## Tuesday, September 15, 2009

### Careful with Floating Point Sums

Floating point computations are imperfect in the computing world. Often times we overlook this fact, so it's good to refresh our memories every now and then.

A simple summation loop such as this one can produce results with large errors.

int i;
float fSumFloat = 0.0f;
double fSumDouble = 0.0;
const float fIncrementFloat = 0.0001f;
const double fIncrementDouble = 0.0001;
const int nIterations = 25000000;

for( i = 0; i < nIterations; i++ )
{
fSumFloat += fIncrementFloat;
fSumDouble += fIncrementDouble;
}

You would expect that summing 25 million 0.0001's would result in 2500, but depending on your machine the results will vary. Here are results of running the above on my PC (with all optimizations turned off). You'll see that there is some error even when using double precision floating point.
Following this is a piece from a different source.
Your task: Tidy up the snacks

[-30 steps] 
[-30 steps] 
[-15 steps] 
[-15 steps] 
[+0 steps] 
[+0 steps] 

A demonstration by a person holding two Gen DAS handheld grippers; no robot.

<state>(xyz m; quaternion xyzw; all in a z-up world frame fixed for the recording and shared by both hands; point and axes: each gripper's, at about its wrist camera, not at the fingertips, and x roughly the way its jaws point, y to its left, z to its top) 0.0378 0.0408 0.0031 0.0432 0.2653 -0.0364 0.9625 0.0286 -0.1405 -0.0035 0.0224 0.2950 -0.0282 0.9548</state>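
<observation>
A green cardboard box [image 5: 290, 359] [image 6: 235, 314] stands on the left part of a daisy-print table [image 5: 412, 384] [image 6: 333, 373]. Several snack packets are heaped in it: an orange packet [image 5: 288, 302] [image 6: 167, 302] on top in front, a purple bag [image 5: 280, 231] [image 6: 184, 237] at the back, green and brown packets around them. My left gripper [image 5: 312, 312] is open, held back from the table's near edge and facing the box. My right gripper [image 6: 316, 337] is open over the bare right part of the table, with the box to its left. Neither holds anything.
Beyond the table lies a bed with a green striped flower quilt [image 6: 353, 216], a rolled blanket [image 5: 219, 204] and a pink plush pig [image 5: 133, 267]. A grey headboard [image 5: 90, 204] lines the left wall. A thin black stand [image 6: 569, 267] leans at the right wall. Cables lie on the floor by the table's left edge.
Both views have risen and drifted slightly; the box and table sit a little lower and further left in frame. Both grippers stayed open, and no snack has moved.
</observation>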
Sum (float) = 2048.0000000000
Sum (double) = 2500.0000004718
Expected Sum = 2500.0000000000

Now that I have your attention, there are ways to combat the roundoff errors that ultimately kill us. One popular method is the Kahan Summation method. Another method is known as pairwise summation, where you continually sum pairs of terms until all you have left is the final sum. For example, start with 1 + 2 + 3 + 4. The first pass yields you (1+2) = 3 and (3+4) = 7. The second pass gives you your desired sum of (3+7) = 10.

Both of these summation methods are slower than naive summation, but they are available if needed.
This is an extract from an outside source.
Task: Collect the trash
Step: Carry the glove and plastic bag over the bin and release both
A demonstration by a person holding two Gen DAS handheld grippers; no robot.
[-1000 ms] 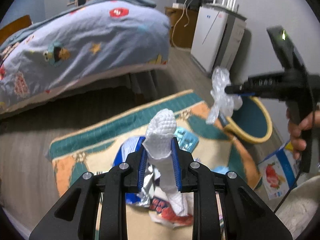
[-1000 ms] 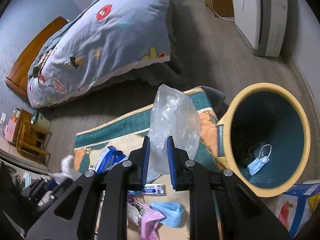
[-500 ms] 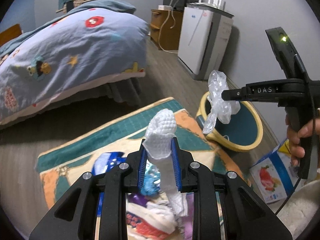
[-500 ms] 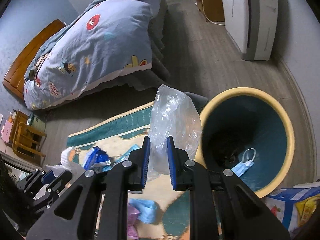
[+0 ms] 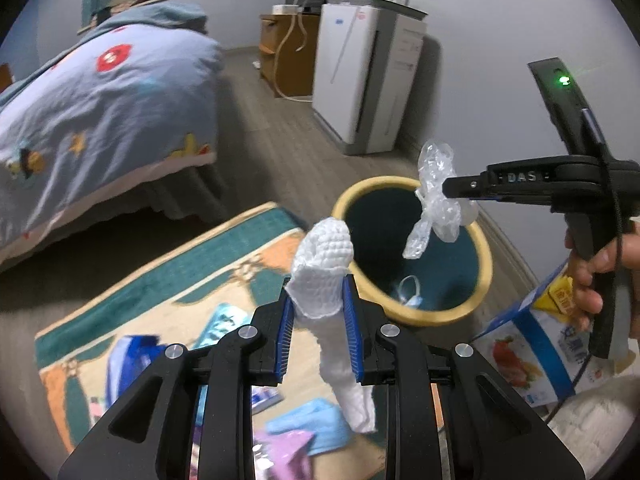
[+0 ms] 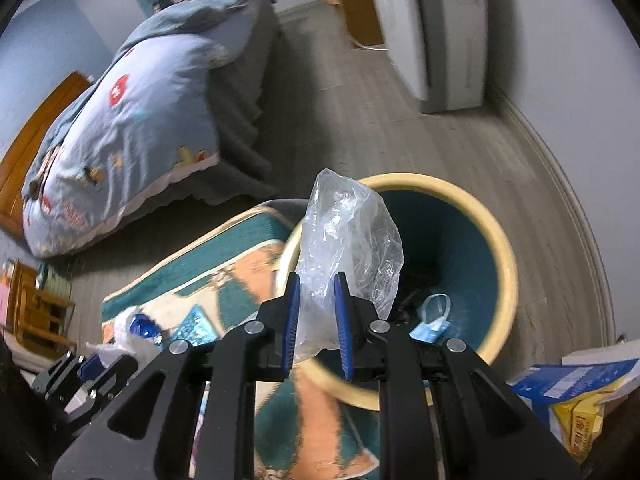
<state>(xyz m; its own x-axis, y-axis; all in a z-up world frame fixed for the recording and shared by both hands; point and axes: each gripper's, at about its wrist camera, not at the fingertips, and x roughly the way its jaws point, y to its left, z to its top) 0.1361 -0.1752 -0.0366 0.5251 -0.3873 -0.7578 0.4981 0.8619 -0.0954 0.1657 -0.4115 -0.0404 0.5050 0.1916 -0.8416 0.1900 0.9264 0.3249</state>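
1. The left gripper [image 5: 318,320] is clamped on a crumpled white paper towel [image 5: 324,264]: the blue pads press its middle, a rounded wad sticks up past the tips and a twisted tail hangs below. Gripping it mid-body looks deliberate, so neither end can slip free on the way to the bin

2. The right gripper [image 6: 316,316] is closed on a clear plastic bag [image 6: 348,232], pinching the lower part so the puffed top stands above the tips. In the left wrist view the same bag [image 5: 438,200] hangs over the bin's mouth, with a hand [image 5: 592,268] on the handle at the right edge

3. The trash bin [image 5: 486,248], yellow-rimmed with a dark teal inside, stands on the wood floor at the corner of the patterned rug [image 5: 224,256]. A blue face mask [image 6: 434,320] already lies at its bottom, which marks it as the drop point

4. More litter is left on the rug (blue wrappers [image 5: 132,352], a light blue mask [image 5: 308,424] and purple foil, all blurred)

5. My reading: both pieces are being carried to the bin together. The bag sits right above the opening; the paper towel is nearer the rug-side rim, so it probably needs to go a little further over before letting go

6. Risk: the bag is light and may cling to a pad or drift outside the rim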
One thing that I found a bit interesting is that the results of these two methods were different on my PC as compared to a Linux box. I'm pretty sure that it has nothing to do with the OS, instead it's probably due to CPU and compiler differences.

On my computer at home:
Sum (float) = 2048.0000000000
Sum (double) = 2500.0000004718
Actual Kahan Sum (float) = 2048.0000000000
Pairwise Sum (float) = 2499.9998779297
Expected Sum = 2500.0000000000

On a Linux box:
Actual Sum (float) = 2048.0000000000
Actual Sum (double) = 2500.0000004718
Actual Kahan Sum (float) = 2500.0000000000
Pairwise Sum (float) = 2500.0000000000

I also noticed that when I had compiler optimizations turned on, the results coming from my PC were definitely better.

Actual Sum (float) = 2499.9999368447 [Compiler Optimizations Turned On]

Anyway, the bottom line is if you're going to be dealing with floating point calculations (and, summations in particular), be careful and run lots of experiments. Even when the code you've written is highly portable, you will want to make sure that results will be as you expect on your target environments.